__WORK TO COMPLETE__
In the entries that follow, find each line with the word "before" and copy it.

Stored items:
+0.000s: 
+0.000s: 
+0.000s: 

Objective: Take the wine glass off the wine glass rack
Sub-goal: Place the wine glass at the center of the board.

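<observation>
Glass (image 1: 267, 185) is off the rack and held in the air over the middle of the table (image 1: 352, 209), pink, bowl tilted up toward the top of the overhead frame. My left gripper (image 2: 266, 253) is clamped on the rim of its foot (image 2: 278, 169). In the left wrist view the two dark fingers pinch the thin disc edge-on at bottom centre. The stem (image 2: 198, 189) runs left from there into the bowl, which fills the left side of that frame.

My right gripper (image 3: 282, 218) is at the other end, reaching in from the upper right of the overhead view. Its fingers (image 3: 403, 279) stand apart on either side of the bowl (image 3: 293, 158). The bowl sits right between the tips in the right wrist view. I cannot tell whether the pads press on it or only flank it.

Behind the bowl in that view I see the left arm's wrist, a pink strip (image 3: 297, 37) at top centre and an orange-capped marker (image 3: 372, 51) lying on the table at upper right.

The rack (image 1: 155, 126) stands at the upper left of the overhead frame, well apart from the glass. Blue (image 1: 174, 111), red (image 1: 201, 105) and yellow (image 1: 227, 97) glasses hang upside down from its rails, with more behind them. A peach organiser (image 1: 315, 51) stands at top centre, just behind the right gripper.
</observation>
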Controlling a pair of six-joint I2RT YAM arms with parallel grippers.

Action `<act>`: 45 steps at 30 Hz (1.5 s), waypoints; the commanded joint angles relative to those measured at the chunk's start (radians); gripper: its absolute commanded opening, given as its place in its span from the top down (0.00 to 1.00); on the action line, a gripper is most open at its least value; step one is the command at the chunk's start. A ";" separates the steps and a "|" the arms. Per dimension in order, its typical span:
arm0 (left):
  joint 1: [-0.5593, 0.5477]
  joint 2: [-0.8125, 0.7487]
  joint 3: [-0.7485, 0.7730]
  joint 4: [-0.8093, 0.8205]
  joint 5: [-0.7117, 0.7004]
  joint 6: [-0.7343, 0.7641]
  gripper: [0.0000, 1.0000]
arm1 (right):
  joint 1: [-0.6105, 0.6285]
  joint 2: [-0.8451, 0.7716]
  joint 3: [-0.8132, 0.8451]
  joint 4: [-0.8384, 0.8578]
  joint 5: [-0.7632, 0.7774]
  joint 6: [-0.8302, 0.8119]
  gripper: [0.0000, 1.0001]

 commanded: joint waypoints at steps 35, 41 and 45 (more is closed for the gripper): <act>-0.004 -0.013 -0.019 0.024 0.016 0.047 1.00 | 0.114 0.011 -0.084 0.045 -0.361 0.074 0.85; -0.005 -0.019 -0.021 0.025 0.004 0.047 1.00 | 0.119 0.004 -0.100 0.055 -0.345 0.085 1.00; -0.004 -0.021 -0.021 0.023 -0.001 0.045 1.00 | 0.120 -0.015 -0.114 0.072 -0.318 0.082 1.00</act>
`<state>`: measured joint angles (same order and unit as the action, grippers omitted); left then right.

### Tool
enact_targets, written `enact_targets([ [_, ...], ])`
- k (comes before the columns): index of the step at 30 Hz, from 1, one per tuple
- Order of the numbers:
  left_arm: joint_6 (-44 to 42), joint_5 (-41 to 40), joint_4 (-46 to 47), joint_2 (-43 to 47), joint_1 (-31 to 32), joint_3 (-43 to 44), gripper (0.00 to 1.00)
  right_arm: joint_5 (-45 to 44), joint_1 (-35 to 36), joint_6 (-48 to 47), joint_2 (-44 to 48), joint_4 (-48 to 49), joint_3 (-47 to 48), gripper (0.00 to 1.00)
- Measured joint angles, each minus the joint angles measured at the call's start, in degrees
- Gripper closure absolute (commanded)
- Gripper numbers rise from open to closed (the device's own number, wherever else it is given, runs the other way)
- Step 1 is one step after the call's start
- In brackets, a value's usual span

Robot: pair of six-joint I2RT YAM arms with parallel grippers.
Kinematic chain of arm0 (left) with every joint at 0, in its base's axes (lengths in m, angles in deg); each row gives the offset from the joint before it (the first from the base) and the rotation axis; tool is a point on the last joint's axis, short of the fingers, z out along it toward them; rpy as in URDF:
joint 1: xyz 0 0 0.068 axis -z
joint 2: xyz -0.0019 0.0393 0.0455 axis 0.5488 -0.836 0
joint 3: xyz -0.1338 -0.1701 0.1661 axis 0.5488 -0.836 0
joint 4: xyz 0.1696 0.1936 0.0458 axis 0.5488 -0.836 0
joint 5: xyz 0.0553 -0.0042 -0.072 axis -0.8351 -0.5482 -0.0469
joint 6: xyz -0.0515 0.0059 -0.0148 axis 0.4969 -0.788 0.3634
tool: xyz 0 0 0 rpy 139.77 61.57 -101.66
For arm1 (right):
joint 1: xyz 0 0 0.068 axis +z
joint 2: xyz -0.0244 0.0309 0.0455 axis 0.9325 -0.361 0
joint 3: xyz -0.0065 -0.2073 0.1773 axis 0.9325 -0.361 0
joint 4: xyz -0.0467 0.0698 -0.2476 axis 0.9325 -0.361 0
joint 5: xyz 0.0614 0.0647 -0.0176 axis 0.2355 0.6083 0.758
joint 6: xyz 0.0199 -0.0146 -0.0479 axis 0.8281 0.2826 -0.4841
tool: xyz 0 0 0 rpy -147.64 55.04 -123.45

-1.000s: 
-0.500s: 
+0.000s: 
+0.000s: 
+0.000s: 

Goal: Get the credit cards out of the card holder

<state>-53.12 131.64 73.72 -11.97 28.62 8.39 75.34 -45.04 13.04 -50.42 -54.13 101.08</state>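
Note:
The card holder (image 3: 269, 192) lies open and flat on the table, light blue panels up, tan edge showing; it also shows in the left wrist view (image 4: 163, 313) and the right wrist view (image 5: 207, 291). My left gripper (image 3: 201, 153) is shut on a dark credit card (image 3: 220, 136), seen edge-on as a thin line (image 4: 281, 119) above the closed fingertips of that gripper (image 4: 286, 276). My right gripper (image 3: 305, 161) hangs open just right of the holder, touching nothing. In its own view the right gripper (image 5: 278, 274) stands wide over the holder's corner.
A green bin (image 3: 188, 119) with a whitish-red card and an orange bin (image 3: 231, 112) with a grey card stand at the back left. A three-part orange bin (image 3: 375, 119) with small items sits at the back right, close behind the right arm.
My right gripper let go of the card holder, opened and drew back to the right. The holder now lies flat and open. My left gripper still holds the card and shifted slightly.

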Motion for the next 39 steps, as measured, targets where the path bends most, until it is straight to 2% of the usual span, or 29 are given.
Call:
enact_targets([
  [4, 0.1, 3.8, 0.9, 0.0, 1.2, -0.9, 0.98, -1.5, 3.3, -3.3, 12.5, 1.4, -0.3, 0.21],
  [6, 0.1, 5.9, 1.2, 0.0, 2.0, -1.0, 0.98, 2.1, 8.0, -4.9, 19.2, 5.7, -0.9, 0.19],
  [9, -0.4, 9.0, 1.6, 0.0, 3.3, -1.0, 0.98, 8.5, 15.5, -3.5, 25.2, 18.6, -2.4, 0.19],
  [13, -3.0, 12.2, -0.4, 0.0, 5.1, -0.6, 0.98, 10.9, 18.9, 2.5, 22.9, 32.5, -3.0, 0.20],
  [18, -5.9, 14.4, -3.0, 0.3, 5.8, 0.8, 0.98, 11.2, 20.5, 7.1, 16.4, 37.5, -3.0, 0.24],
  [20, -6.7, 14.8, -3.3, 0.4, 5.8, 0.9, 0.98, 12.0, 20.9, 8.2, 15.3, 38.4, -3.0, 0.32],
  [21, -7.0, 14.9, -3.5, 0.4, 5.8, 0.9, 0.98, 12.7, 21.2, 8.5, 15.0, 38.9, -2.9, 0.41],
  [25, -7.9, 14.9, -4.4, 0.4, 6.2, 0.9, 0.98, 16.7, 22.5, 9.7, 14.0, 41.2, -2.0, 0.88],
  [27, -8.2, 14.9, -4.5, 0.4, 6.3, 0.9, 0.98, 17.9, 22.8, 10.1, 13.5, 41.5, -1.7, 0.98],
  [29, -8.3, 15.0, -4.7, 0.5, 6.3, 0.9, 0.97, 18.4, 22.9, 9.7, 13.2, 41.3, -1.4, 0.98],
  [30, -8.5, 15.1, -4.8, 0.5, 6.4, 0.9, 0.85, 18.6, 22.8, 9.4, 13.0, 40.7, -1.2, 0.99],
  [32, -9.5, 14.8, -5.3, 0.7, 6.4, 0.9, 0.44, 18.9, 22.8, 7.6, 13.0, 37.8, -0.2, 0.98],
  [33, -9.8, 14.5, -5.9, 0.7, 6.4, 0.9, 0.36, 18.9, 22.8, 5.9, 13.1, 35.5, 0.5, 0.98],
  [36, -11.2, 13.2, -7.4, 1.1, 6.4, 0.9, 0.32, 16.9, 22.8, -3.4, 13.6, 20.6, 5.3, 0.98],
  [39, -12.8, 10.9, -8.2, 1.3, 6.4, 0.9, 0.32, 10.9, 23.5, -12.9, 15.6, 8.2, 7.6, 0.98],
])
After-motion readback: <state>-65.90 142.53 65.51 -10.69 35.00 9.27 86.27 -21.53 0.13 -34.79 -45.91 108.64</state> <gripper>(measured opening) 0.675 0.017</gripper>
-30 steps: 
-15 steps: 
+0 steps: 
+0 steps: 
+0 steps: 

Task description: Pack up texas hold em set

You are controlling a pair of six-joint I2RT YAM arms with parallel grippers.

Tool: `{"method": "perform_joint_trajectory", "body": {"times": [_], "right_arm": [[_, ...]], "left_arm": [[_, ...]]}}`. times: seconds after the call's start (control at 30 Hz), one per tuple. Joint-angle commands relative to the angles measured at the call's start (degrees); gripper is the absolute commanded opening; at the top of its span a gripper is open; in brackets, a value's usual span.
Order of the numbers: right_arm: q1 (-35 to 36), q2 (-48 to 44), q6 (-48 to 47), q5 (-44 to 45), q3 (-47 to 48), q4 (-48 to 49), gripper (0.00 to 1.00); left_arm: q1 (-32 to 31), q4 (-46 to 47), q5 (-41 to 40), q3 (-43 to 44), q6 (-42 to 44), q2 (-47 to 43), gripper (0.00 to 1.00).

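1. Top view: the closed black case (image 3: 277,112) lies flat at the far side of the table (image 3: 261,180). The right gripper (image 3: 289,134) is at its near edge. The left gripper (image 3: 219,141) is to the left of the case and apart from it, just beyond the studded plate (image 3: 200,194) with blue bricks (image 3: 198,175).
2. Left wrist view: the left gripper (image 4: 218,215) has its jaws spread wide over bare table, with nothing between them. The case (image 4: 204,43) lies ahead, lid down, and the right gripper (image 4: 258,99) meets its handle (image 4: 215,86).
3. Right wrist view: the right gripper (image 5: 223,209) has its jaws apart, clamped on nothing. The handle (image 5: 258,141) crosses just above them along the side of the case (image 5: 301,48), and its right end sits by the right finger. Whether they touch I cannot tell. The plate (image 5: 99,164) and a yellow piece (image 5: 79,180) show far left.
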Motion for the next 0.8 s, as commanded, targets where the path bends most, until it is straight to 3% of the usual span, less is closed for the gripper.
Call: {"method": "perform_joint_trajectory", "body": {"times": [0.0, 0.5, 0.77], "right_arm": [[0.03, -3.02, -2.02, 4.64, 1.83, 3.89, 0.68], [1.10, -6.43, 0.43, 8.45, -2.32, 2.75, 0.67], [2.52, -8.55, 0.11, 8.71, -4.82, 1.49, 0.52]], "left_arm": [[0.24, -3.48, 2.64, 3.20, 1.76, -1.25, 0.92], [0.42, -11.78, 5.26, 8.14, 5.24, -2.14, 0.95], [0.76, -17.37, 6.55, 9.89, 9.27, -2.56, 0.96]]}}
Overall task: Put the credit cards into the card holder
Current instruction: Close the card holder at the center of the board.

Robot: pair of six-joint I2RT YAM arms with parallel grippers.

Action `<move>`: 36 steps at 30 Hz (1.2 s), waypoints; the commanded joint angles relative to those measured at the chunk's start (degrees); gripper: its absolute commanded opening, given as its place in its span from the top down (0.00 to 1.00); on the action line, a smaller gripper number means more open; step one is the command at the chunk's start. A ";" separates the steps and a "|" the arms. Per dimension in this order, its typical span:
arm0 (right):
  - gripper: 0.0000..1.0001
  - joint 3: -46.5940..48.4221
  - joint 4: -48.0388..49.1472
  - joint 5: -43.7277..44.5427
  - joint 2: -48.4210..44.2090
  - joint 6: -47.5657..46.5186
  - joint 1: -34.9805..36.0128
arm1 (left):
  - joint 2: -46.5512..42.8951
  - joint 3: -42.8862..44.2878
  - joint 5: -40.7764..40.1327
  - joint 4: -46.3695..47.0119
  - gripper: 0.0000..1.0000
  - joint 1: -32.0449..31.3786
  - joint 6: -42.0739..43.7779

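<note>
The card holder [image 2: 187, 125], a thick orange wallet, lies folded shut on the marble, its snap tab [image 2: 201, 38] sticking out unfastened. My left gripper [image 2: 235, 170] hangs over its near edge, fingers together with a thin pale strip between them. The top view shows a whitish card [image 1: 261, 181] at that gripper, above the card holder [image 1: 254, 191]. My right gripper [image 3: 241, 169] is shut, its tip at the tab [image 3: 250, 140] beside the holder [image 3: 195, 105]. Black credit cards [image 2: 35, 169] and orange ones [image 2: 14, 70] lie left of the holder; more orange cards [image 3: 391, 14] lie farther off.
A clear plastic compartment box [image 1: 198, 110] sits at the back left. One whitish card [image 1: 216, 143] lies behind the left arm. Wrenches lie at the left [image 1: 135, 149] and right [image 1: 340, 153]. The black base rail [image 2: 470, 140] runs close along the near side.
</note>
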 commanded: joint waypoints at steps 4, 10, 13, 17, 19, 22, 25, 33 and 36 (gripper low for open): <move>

__TASK RESPONSE__
- k (comes before the columns): index of the step at 30 Hz, from 1, one per tuple
Kinematic chain of arm0 (left) with every joint at 0, in its base's axes (lengths in m, angles in deg); each row gives the offset from the joint before it (the first from the base) and the rotation axis; tool is a point on the last joint's axis, short of the fingers, z out along it toward them; rpy as in URDF:

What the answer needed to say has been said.